Activity |
"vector" appears in how many lines of the entries? State only the number.

Data for this task |
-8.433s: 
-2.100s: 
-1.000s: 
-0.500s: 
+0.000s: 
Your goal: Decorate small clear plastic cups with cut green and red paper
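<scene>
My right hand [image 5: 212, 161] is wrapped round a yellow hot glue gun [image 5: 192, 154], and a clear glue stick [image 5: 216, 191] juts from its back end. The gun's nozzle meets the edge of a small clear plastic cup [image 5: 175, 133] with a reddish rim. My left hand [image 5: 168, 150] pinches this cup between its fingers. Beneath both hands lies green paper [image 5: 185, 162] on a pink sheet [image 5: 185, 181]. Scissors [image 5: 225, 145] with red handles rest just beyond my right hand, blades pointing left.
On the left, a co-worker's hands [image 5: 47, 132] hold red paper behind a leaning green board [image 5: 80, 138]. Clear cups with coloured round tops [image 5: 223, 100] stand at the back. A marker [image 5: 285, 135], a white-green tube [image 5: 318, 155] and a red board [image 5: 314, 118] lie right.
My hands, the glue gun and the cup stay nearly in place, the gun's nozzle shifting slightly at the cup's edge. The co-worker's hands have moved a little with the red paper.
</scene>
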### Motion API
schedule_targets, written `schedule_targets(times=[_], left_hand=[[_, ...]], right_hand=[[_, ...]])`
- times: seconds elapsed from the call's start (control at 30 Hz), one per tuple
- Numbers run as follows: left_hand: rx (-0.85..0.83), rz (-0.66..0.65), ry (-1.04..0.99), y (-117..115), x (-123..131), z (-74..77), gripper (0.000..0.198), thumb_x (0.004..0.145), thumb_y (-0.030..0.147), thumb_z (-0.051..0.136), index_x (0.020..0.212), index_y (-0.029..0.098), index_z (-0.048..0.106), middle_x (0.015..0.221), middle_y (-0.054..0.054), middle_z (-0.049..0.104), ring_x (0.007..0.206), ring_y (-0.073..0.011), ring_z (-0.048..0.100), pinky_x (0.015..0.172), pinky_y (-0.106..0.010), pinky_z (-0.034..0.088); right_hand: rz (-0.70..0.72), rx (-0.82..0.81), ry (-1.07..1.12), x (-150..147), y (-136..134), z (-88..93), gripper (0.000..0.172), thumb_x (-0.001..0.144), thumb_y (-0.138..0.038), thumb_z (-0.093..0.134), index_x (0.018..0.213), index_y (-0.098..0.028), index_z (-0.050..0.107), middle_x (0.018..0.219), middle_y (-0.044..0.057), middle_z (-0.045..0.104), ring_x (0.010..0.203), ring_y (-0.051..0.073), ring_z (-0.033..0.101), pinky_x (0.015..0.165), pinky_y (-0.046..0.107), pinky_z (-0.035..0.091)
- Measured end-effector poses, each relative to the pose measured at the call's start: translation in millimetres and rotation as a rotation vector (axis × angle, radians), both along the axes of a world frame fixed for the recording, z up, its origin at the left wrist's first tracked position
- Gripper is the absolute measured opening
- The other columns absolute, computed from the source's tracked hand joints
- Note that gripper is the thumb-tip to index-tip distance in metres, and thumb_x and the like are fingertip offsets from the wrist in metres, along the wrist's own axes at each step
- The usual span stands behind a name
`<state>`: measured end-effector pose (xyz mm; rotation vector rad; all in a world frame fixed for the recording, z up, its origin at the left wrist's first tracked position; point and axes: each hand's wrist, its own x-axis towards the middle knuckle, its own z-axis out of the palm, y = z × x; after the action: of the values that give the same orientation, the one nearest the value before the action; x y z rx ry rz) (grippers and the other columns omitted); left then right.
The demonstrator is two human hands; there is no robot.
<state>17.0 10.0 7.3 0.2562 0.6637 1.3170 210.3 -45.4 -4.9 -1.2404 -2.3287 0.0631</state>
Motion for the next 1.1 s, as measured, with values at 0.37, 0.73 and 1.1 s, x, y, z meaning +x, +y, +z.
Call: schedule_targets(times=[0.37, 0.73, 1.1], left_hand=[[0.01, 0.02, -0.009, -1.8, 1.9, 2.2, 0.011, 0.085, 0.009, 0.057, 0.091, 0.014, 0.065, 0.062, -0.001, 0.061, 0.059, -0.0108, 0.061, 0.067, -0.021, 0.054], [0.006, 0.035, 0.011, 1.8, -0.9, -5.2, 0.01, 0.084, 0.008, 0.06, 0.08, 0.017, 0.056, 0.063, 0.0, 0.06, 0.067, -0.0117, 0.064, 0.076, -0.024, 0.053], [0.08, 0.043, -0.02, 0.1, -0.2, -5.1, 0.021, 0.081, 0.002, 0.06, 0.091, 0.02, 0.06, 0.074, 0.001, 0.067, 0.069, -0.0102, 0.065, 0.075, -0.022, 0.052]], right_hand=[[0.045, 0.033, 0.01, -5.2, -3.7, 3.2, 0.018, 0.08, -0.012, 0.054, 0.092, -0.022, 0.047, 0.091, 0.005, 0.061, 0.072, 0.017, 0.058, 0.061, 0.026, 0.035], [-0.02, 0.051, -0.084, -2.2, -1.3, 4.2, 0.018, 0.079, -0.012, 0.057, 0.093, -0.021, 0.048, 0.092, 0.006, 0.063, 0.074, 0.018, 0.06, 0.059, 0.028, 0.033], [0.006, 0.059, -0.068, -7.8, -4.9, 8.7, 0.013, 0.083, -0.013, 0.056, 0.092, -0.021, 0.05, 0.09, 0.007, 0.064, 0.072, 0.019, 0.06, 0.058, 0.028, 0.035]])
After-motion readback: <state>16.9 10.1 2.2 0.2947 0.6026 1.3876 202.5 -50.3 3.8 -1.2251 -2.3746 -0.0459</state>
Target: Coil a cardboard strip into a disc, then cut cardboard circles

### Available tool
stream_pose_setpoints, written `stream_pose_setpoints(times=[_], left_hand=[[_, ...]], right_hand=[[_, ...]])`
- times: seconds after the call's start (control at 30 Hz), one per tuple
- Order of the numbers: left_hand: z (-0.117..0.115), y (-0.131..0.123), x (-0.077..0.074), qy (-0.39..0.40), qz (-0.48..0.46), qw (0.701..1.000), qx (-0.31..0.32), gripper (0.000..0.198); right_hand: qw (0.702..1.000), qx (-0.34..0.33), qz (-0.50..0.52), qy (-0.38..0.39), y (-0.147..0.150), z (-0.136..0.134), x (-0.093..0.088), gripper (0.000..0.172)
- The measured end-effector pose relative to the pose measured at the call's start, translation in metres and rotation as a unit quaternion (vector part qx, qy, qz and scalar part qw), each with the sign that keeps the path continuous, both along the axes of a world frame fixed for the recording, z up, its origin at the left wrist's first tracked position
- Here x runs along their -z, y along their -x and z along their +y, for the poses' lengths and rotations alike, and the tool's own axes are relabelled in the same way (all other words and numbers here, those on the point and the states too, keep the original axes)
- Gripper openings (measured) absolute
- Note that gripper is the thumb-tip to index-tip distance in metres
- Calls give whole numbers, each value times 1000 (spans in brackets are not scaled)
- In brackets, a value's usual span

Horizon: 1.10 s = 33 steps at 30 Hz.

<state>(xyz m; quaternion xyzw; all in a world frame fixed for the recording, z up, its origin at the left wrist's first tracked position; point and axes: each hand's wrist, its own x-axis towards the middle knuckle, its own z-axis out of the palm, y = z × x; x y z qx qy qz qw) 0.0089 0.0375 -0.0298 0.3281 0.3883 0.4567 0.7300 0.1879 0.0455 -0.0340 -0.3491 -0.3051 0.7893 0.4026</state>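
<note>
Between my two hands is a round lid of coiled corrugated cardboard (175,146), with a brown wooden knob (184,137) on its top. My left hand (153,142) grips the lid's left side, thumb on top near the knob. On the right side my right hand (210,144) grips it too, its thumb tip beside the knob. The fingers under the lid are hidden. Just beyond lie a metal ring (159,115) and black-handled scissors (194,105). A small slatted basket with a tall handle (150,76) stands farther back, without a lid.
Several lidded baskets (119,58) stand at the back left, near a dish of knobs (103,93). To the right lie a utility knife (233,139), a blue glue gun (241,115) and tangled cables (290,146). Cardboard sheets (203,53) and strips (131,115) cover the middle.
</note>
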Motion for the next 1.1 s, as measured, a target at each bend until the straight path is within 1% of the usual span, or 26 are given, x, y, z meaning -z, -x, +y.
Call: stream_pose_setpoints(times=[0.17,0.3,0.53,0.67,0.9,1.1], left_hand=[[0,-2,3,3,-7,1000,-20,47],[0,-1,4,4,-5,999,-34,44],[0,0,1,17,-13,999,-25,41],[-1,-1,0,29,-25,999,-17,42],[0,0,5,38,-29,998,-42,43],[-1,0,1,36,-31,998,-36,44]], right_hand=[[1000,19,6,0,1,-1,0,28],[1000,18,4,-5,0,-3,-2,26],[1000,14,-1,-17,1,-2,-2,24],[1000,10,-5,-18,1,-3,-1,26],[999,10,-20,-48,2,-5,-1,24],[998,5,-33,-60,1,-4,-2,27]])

Result for this task |
3